Une profession entière solidaire face à la guerre

Si du front elle préfère retenir la rudesse mais aussi la solidarité, Taisia ressent aussi « la haine de ces femmes à l'égard de ceux, plus en retrait, qui font comme si la guerre n'existait pas ». Obnubilées par la victoire, elles ont développé « ce syndrome étrange, dont elles sont conscientes par ailleurs mais ne veulent pas se soigner, estime la journaliste qui les sait ne jurer que par la fin de la guerre et la victoire de leur pays, quel qu’en soit le prix ».À quoi rêvent ces femmes pour l'après ? « La majorité disent vouloir partir sur une île où n'existerait à la fois ni l'humanité ni d'autres hommes », avoue Taisia qui les sait exténuées mais déterminées à aller jusqu'au bout.
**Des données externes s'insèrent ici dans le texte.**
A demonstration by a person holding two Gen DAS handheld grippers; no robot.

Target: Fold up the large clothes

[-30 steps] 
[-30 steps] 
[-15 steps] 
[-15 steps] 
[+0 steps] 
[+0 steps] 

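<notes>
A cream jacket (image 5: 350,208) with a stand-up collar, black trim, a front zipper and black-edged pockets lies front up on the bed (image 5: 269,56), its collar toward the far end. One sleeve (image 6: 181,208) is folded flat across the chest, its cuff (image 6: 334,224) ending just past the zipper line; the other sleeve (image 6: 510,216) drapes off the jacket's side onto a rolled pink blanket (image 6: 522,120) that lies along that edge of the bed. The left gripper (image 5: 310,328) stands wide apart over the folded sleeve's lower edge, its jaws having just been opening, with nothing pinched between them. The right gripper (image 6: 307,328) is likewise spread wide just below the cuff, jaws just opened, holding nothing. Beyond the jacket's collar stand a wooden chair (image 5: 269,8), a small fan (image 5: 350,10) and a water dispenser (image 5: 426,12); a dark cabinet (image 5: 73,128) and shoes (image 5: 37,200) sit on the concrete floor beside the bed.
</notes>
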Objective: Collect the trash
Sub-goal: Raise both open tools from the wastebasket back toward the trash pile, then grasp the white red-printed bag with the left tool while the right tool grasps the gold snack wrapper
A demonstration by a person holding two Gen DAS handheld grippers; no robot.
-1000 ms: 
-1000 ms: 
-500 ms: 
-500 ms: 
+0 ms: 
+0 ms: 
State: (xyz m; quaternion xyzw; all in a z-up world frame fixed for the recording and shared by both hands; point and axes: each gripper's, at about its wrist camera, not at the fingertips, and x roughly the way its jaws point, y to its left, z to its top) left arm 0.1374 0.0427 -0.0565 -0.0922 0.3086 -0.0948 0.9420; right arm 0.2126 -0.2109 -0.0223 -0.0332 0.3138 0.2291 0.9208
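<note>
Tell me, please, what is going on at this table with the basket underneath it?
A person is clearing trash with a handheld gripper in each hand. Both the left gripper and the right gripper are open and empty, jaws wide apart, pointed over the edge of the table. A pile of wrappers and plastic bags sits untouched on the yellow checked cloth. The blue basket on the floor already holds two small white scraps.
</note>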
La journaliste restera à Bucarest jusqu'en avril. Malgré le confort de ne pas risquer sa vie, Taisia estime que tous les journalistes ukrainiens et ukrainiennes où qu'ils et elles soient aujourd’hui, sont des journalistes de guerre d'une certaine façon. « Absolument tous écrivent sur la guerre à l'heure actuelle », juge-t-elle. Une nécessité pour leur pays alors que le secteur a été fortement impacté par un chômage important depuis l'invasion russe. Ainsi, ces journalistes sont nombreux à continuer de travailler sans salaire. Le média pour lequel travaille Taisia a d'ailleurs failli fermer il y a peu, mais là aussi les journalistes ont dit vouloir se serrer les coudes et continuer même sans être payés payés. Comme ses héroïnes, Taisia aussi a un rêve pour son pays : « que le régime, malade, de Poutine s'écroule et que les Ukrainiens deviennent les héros de l'Europe entière ».